* [Work required]: Only one span of the listing below should come back. It runs from the line with "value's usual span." through the line with "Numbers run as", and each of its lines must be reproduced exactly.

* [Supplied material]:
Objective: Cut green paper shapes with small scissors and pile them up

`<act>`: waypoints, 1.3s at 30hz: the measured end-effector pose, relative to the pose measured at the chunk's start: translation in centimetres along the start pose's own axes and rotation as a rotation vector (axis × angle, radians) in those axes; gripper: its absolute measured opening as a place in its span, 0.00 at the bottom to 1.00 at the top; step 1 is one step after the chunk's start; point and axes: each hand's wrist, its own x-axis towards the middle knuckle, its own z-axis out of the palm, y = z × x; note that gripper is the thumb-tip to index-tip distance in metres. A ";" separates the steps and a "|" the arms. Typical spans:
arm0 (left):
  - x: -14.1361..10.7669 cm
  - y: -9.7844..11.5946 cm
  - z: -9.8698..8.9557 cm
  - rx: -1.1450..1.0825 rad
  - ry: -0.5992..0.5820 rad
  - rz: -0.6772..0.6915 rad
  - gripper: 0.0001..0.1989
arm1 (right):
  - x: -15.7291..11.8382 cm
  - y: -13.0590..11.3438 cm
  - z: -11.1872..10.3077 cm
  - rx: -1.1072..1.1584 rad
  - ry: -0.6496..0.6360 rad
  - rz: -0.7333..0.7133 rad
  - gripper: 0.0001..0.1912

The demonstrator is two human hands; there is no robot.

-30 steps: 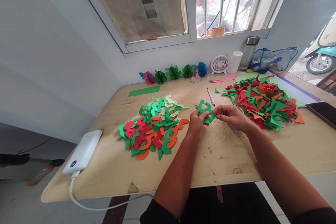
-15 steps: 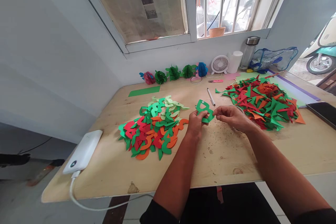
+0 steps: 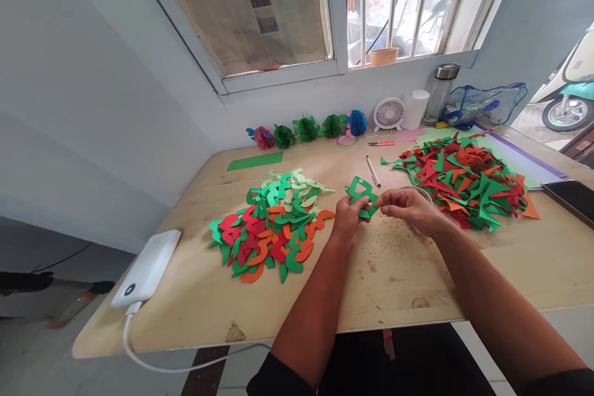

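Observation:
A green paper cut-out (image 3: 361,188) with openings in it is held above the table by my left hand (image 3: 348,216), its thumb on top. My right hand (image 3: 408,206) is closed in a pinch at the cut-out's right edge; whether anything small is between its fingertips is too small to tell. Behind my right hand a round clear rim (image 3: 424,193) shows in part. Left of my hands lies a pile of curved paper pieces (image 3: 264,241) in green, red and orange. Pointed paper scraps (image 3: 468,182) are heaped to the right.
A white pen (image 3: 372,171) lies beyond the cut-out. Along the wall stand paper figures (image 3: 307,129), a small fan (image 3: 388,114) and a glass bottle (image 3: 439,96). A power bank (image 3: 148,267) with a cable is at the left edge, a phone (image 3: 572,199) at the right.
The green cut-out has tilted slightly and moved a little to the right. My right hand has shifted slightly, and more of the round rim behind it shows.

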 end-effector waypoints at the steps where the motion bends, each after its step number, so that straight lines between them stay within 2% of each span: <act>1: 0.0 0.0 0.0 -0.002 -0.004 0.005 0.13 | 0.0 0.0 0.0 0.005 0.000 -0.002 0.11; 15: 0.0 -0.2 0.0 0.011 -0.074 0.009 0.17 | 0.1 -0.5 0.2 -0.026 0.084 -0.017 0.14; 23: -0.2 0.0 0.1 0.034 -0.123 0.019 0.14 | 0.0 -0.8 0.3 -0.029 0.116 -0.007 0.12; 34: -0.1 -0.1 0.0 -0.009 -0.070 0.022 0.13 | 0.0 -0.5 0.2 -0.035 0.080 -0.018 0.12; 39: -0.2 -0.1 0.1 -0.011 -0.082 0.032 0.13 | 0.2 0.2 0.1 -0.023 0.054 -0.048 0.12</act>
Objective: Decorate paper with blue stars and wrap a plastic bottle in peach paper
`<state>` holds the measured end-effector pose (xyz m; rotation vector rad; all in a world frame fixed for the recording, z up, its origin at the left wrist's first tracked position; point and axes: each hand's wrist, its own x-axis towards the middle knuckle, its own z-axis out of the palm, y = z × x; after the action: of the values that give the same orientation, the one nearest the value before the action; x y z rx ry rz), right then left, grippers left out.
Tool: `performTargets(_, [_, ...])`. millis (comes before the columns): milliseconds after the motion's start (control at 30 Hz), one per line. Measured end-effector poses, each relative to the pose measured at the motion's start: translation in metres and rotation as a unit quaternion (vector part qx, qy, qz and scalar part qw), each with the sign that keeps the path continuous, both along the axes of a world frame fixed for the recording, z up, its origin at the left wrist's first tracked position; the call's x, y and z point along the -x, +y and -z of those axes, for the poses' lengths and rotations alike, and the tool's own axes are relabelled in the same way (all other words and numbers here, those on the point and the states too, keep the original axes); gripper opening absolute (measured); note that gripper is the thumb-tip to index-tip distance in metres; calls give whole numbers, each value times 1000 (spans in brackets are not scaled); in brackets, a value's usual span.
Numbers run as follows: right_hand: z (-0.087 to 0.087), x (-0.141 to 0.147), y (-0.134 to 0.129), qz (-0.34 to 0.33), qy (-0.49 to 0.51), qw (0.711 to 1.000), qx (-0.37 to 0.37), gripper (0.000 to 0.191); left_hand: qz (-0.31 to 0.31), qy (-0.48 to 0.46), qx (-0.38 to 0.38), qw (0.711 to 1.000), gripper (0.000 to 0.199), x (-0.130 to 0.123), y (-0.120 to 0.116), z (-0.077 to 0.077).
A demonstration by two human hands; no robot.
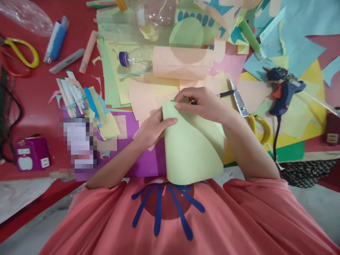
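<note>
A light green sheet of paper (195,152) curves down toward my body, its lower edge rounded over in front of my shirt. My left hand (152,129) grips its left edge near the top, thumb lying on the front face. At the top edge, my right hand (198,102) has its thumb and fingers pinched on the paper. A dark pen (225,94) appears tucked in the same hand, its shaft sticking out to the right. Just beyond lies a plastic bottle (140,60) with a blue cap, wrapped in peach paper (183,62).
To the right are yellow-handled scissors (241,102) and a blue glue gun (285,92) with a cord. Markers (60,39), another pair of scissors (23,51), a blurred phone-like object (79,141) and a purple power box (32,154) lie left. Paper scraps cover the far side.
</note>
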<state>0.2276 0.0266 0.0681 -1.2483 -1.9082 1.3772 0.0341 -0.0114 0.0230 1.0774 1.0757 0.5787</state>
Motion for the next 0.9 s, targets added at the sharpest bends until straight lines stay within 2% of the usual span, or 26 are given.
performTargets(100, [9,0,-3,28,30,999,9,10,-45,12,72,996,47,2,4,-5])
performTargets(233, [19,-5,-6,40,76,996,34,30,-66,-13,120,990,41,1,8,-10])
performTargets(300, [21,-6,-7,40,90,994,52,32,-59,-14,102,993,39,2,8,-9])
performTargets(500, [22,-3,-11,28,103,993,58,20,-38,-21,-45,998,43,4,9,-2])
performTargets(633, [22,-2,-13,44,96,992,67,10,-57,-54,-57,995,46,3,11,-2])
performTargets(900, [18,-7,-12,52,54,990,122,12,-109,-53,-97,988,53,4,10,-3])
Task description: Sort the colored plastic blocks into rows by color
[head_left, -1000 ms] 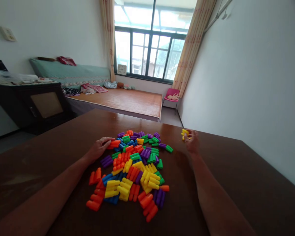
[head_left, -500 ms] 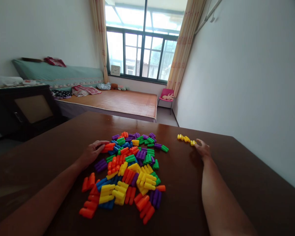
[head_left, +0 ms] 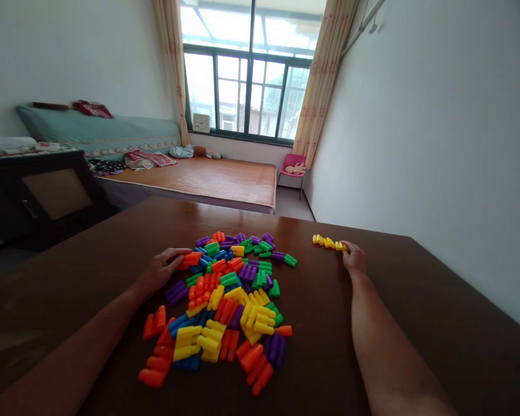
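On the brown table (head_left: 312, 323) lies a heap of plastic finger-shaped building blocks (head_left: 223, 312) in orange, yellow, green, blue and purple. At the heap's far left edge, my left hand (head_left: 164, 267) has its thumb and fingers closed on an orange building block (head_left: 189, 261). Off to the right, several yellow building blocks (head_left: 327, 242) form a short row. My right hand (head_left: 355, 259) pinches the yellow building block (head_left: 340, 246) at the near right end of that row, which seems to touch its neighbour. The palms and some fingertips of both hands are hidden.
Beyond the table's far edge stands a bed (head_left: 216, 176) with a woven mat. A dark cabinet (head_left: 52, 188) is on the left, and a pink chair (head_left: 292, 164) by the window. A white wall (head_left: 437, 133) runs along the right side.
My right hand has moved slightly left and away from me, bringing its yellow building block into line with the others. My left hand stays on the orange building block.
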`<state>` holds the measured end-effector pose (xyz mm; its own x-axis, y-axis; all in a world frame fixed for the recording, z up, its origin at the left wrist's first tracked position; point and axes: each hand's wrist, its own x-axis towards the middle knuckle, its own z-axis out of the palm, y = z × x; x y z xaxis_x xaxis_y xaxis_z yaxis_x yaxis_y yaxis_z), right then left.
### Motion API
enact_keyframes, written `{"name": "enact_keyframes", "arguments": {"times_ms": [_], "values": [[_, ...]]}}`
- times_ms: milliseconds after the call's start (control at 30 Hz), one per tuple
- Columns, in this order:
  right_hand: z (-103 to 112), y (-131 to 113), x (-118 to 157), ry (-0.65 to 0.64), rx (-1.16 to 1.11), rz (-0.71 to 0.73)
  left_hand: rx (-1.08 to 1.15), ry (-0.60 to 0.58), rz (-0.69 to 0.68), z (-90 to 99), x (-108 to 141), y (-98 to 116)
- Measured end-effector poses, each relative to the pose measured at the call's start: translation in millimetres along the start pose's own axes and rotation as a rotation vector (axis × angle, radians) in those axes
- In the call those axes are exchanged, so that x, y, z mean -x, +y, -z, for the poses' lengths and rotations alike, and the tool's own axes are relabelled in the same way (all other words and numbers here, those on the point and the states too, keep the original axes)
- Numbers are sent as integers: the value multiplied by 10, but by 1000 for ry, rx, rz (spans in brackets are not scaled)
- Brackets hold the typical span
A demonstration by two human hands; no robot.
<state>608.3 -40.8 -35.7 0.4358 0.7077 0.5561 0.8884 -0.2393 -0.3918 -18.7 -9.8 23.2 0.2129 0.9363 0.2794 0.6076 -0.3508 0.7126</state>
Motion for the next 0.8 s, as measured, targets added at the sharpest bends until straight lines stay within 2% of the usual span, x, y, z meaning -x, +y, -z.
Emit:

* [Response]:
Tool: `performTargets(_, [_, ...])`. millis (comes before the columns): milliseconds after the motion's start (control at 30 Hz), one per line. Measured end-effector poses, each relative to the pose measured at the motion's start: translation in metres and rotation as a unit quaternion (vector part qx, qy, qz and scalar part qw), each with the sign that keeps the path continuous, both along the axes of a world frame fixed for the recording, z up, its origin at the left wrist's first tracked position; the call's x, y and z point along the -x, +y and -z of those axes, for the poses' lengths and rotations alike, and the tool's own axes are relabelled in the same way (all other words and numbers here, those on the point and the states too, keep the original axes); gripper opening absolute (measured); note that gripper is the thumb-tip to index-tip distance in metres; calls give whole numbers, each value times 1000 (spans in brackets are not scaled); in brackets, a value's usual span.
Numbers run as follows: right_hand: z (-0.087 to 0.087), x (-0.141 to 0.147), y (-0.134 to 0.129), qz (-0.34 to 0.33), qy (-0.49 to 0.51), qw (0.711 to 1.000), qx (-0.37 to 0.37), gripper (0.000 to 0.191); left_hand: qz (-0.31 to 0.31), qy (-0.48 to 0.46), qx (-0.38 to 0.38), qw (0.711 to 1.000), gripper (0.000 to 0.199), x (-0.130 to 0.123), y (-0.120 to 0.116), z (-0.077 to 0.077).

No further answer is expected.